Your answer is the lines below, exactly, from the one that contains "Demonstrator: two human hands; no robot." through the one that contains "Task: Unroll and", both included.

*** Provided records ***

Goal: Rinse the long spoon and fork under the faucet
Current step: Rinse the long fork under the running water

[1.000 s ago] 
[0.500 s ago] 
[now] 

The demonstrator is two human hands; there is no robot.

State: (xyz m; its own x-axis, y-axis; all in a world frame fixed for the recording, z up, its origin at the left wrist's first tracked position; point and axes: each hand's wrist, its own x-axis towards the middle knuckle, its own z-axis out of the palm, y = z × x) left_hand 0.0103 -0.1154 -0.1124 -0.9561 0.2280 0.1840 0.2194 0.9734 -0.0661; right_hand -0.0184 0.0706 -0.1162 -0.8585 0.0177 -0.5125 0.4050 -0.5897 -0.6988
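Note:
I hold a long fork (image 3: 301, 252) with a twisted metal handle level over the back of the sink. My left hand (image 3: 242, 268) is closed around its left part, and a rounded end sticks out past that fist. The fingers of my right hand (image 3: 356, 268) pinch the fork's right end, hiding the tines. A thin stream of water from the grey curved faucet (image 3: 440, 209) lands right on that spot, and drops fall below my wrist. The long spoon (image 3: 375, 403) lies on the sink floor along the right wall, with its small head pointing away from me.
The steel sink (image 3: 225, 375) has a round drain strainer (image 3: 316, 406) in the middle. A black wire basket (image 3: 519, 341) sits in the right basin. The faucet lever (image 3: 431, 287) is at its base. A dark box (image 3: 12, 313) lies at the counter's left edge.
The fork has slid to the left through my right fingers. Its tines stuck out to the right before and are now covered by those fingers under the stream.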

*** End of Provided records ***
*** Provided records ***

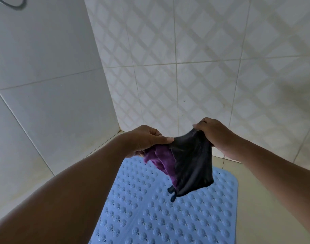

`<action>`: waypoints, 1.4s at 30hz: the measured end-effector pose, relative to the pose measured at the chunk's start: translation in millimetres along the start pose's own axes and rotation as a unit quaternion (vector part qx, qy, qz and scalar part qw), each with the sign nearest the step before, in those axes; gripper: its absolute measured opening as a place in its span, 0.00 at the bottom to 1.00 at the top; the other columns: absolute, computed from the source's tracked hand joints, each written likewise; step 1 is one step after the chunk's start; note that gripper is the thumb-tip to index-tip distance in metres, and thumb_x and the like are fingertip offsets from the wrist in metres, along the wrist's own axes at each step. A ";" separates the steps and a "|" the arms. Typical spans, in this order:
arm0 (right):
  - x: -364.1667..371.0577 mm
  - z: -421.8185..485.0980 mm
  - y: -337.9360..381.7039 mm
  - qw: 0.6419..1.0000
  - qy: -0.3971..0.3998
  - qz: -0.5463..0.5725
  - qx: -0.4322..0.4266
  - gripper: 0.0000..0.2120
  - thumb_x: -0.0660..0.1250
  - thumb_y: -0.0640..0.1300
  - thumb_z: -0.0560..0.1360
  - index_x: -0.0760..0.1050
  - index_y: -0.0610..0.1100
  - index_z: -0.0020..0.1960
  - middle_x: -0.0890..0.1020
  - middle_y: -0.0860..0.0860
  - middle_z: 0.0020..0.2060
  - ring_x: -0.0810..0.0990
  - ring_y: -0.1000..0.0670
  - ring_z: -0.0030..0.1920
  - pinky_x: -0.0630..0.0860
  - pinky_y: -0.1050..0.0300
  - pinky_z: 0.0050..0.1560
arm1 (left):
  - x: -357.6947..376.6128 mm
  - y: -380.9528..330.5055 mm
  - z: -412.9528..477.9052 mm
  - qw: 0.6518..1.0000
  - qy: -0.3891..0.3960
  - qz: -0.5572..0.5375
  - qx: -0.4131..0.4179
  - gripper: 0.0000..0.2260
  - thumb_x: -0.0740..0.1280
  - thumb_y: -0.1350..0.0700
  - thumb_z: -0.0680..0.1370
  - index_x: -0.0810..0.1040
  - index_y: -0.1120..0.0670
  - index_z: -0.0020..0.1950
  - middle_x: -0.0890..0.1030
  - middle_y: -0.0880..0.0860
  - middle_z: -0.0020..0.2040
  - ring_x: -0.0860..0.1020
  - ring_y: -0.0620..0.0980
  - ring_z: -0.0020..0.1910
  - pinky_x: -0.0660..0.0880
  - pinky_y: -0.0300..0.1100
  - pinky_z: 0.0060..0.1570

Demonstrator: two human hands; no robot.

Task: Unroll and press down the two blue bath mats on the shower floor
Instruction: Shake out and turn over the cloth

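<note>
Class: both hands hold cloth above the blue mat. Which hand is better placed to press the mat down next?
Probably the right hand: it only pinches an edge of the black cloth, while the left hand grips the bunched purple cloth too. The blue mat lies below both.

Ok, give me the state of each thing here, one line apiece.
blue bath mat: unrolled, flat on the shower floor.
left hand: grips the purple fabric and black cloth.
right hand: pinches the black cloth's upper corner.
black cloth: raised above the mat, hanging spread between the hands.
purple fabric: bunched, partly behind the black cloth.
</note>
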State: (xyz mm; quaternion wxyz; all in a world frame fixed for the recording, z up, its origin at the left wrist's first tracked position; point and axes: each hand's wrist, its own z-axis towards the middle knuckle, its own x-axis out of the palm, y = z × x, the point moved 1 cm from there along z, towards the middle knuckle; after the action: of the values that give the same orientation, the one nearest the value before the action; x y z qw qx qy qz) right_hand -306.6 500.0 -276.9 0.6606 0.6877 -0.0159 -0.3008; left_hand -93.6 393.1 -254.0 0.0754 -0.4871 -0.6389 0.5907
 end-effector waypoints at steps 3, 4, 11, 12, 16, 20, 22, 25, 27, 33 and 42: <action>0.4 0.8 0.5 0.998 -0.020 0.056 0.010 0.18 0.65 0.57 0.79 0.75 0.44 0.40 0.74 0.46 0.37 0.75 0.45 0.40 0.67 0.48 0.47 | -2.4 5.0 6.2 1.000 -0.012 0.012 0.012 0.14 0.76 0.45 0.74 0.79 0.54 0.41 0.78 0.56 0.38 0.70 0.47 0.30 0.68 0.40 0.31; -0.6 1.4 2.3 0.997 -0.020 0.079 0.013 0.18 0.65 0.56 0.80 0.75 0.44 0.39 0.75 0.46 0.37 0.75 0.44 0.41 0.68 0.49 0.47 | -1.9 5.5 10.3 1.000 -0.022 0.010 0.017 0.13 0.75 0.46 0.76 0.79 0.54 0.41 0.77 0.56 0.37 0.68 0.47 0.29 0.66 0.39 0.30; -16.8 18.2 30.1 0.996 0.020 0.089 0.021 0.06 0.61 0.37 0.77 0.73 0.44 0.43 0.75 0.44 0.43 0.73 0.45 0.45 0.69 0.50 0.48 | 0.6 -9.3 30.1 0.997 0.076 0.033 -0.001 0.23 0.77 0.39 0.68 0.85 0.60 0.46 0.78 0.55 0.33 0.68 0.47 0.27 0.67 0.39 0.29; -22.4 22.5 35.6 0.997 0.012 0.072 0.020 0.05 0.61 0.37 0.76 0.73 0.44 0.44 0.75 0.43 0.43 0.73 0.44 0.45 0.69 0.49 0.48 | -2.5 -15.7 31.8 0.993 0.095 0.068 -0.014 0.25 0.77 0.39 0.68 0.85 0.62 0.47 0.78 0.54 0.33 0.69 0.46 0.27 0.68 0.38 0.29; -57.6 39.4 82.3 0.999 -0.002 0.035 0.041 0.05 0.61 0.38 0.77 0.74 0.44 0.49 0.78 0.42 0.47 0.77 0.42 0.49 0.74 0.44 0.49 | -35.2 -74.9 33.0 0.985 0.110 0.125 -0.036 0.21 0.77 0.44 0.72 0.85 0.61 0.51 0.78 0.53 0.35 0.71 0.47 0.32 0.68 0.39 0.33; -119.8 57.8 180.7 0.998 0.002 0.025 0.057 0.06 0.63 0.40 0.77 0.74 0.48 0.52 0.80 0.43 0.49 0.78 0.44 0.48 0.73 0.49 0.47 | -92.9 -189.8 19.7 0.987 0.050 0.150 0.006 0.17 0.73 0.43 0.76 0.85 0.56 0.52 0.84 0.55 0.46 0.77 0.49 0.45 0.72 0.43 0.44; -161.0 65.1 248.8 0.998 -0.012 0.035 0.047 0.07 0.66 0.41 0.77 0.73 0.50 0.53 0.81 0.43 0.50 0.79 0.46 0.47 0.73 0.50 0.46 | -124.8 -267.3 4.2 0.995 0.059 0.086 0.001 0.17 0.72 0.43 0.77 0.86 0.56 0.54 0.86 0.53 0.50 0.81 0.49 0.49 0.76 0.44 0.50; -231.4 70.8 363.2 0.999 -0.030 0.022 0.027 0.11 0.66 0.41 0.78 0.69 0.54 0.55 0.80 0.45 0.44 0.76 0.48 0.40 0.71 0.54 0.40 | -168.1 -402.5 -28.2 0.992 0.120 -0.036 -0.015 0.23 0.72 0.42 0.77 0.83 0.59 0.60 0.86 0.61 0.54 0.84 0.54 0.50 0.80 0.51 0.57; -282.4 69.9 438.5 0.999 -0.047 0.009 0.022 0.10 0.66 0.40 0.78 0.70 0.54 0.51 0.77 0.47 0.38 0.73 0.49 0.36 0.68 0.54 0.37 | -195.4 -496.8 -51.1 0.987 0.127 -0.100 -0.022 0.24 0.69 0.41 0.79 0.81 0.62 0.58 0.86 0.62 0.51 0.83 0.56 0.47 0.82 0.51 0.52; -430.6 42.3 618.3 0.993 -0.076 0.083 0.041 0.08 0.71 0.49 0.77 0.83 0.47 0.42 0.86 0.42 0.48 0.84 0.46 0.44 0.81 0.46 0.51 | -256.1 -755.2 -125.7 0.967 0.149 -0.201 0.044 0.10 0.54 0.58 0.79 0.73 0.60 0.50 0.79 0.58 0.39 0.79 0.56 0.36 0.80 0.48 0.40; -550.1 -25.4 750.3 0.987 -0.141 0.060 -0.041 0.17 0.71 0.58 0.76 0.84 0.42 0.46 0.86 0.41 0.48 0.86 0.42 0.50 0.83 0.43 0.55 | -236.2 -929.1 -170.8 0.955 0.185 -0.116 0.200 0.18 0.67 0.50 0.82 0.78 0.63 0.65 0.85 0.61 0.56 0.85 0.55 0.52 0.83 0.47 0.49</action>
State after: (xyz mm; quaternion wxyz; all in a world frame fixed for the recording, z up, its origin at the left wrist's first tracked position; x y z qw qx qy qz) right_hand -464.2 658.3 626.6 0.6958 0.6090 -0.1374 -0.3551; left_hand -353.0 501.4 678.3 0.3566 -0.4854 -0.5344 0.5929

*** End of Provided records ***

■ Output of the exercise:
Demonstrator: two human hands; no robot.

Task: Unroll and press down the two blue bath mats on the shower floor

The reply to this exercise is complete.